A história lembra muito um roteiro de histórias em quadrinhos, parodiando super-heróis conhecidos e criando uma lógica por trás de cada poder apresentado, tornando o universo apresentado mais tangível e consolidando a premissa inicial do livro.

O livro é fragmentado em contos contendo narrativas e personagens principais diferentes, fazendo o leitor percorrer cenários e situações distintas. Ele mostra os humanos se adaptando aos poderes e aprendendo a lidar consigo mesmos, abrindo portas a uma nova crise. Como conviver com seres que podem praticamente serem deuses?

É apenas uma das perguntas que o livro traz e uma das crises que gira em torno dos personagens. Trazendo referências diretas aos X-men, à Liga da Justiça e a muitos outros quadrinhos, a narrativa coloca uma curiosidade em cada página e os leitores ficam loucos para saber qual vai ser o próximo personagem a ser central na história.

Assim como em X-men, a ameaça presente nesse universo não só os Áses ou os Curingas, mas sim os próprios humanos com medo dos afetados pelo vírus. Munidos de preconceito e de misoginia, eles se sobrepõe aos Wild Cards, aplicando leis rígidas e praticamente escravizando aqueles que sofreram com a mutação. Estes sendo obrigados a servir no exército sob o pretexto de estarem honrando a nação. A verdade, porém, é que estão sendo presos por baixo dos panos.

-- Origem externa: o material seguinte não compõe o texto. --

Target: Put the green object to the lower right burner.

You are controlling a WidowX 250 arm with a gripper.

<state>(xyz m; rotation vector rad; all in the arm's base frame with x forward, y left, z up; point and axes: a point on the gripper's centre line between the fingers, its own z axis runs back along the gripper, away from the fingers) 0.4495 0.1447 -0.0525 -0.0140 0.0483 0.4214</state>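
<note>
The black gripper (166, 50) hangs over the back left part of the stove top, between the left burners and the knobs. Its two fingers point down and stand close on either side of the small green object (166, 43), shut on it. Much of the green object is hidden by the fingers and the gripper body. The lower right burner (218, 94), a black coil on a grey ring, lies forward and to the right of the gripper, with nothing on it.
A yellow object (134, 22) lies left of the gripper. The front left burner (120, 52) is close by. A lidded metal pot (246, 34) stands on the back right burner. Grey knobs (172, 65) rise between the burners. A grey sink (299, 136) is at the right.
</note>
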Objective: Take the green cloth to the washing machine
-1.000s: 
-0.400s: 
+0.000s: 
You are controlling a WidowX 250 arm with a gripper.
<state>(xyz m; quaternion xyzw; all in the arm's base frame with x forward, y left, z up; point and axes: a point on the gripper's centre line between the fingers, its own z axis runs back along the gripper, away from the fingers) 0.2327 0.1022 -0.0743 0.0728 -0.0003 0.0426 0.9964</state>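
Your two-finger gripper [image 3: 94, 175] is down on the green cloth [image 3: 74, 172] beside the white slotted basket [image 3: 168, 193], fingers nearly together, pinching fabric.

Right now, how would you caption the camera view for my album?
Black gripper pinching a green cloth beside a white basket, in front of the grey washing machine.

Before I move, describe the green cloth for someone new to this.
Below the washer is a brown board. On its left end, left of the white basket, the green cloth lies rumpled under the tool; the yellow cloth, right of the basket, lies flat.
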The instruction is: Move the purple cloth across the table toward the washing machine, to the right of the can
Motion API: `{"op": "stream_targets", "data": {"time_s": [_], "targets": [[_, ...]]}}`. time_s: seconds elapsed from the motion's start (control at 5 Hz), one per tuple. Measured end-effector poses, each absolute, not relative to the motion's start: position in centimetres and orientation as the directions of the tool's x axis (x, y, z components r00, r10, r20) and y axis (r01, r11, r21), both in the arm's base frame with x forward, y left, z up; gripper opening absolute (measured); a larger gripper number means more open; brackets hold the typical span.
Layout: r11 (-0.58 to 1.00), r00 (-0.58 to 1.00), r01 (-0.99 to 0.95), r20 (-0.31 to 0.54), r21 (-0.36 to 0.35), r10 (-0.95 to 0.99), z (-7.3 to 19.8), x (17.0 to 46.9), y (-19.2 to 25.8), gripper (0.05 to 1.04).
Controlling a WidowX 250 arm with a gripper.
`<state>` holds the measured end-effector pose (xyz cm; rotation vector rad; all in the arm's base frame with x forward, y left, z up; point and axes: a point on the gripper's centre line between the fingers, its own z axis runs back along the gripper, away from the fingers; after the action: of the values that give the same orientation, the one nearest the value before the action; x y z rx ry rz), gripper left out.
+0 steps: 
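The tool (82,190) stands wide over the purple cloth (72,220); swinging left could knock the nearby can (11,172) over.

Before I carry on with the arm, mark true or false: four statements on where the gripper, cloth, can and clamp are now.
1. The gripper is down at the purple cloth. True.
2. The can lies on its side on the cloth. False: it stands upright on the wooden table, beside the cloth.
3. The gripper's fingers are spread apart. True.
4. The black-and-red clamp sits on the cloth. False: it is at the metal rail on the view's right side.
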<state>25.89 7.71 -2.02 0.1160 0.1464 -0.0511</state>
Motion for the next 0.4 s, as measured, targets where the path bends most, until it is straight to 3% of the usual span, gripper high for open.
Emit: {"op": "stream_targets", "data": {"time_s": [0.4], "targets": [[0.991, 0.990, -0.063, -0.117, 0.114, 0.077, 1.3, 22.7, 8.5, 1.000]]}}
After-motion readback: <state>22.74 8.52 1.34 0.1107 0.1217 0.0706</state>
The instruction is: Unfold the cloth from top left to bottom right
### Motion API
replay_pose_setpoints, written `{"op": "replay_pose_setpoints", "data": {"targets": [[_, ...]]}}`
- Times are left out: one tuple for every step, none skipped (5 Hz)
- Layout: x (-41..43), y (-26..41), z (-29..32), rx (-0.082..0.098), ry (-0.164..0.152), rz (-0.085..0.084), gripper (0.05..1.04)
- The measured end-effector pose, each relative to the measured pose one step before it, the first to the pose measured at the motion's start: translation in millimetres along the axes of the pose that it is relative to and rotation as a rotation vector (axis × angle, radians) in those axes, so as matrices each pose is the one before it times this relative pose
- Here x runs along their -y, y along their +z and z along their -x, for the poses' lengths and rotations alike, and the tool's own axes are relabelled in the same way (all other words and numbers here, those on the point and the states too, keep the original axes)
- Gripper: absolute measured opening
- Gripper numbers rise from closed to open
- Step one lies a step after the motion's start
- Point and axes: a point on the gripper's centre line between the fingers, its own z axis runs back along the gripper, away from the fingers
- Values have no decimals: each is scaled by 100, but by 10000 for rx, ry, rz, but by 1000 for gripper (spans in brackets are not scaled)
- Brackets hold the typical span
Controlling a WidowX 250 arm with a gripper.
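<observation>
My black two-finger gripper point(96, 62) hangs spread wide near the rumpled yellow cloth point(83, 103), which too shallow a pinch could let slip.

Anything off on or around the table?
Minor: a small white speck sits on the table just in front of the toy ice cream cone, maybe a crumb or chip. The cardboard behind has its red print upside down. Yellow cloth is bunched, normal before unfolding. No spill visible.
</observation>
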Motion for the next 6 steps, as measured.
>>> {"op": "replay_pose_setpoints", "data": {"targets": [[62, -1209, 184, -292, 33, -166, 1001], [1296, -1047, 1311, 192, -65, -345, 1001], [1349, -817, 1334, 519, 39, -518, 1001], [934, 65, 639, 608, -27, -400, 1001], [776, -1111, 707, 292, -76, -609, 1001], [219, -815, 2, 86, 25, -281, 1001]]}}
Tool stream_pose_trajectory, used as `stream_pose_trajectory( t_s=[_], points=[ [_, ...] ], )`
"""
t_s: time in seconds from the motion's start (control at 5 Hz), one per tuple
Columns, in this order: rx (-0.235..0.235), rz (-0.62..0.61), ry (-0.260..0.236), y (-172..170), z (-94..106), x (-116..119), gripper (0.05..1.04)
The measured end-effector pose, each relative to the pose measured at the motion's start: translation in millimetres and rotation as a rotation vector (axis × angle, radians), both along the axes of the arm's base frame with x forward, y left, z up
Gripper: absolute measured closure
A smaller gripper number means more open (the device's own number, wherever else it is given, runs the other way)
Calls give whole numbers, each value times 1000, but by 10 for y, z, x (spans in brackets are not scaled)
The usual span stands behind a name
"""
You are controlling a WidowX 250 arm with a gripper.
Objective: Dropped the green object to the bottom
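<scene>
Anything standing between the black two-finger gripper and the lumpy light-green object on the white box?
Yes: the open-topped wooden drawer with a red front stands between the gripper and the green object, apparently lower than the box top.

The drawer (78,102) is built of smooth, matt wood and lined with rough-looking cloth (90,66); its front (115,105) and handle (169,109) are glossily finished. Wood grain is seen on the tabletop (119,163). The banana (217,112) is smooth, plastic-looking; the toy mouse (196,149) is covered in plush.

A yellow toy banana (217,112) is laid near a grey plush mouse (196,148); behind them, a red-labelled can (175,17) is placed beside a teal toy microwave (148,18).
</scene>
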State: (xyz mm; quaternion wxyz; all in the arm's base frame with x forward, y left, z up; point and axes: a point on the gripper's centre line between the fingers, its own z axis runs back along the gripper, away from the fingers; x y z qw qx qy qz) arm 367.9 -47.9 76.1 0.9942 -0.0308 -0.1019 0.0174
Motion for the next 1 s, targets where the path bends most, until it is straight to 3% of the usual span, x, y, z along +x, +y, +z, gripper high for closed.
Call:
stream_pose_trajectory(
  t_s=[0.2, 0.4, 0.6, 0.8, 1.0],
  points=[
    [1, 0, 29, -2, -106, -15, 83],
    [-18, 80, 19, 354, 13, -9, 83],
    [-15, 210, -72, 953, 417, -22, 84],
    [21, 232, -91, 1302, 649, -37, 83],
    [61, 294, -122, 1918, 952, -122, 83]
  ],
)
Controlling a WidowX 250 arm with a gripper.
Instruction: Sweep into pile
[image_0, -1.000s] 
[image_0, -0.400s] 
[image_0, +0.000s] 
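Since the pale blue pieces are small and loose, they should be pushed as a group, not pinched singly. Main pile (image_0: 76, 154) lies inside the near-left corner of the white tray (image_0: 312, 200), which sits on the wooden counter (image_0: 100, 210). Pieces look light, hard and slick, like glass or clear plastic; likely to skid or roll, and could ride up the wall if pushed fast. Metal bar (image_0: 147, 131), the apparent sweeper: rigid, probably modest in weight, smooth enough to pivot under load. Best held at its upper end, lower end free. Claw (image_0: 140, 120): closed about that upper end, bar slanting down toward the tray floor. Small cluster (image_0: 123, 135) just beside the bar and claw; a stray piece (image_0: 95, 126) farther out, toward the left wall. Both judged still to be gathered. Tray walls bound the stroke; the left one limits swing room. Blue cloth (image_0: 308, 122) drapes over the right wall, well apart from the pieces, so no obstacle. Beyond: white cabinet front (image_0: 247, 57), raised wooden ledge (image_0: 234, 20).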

A crítica social que o livro propõe casou muito bem com a premissa do livro, assim como as muitas referências aos universos conhecidos dos quadrinhos. A política na história foi empregada de forma impecável como uma real vilã aos interesses dos personagens. Em muitos trechos, as leis mais descriminam e matam do que auxiliam aqueles que já estão sendo caçados diariamente.

O drama e a motivação de cada personagem afetam de forma ativa o mundo à sua volta, de forma que um conto, mesmo que com relatos distintos dos outros, complementa o universo, consolidando as lendas que ali permeiam.

A única coisa que quebra um pouco o ritmo do livro são algumas poucas histórias que se arrastam sem necessidade, demorando muito para expor o personagem. Porém, não afeta em nada a qualidade da obra, vai de leitor para leitor.

Wild Cards possui um drama bastante solidificado e uma trama política baseada na da vida real, é uma obra que fortifica o cenário de heróis e vilões. É quase uma distopia alegórica.

O livro é indicado para aqueles que são fãs de quadrinhos e gostariam de ver uma história um pouco mais realista.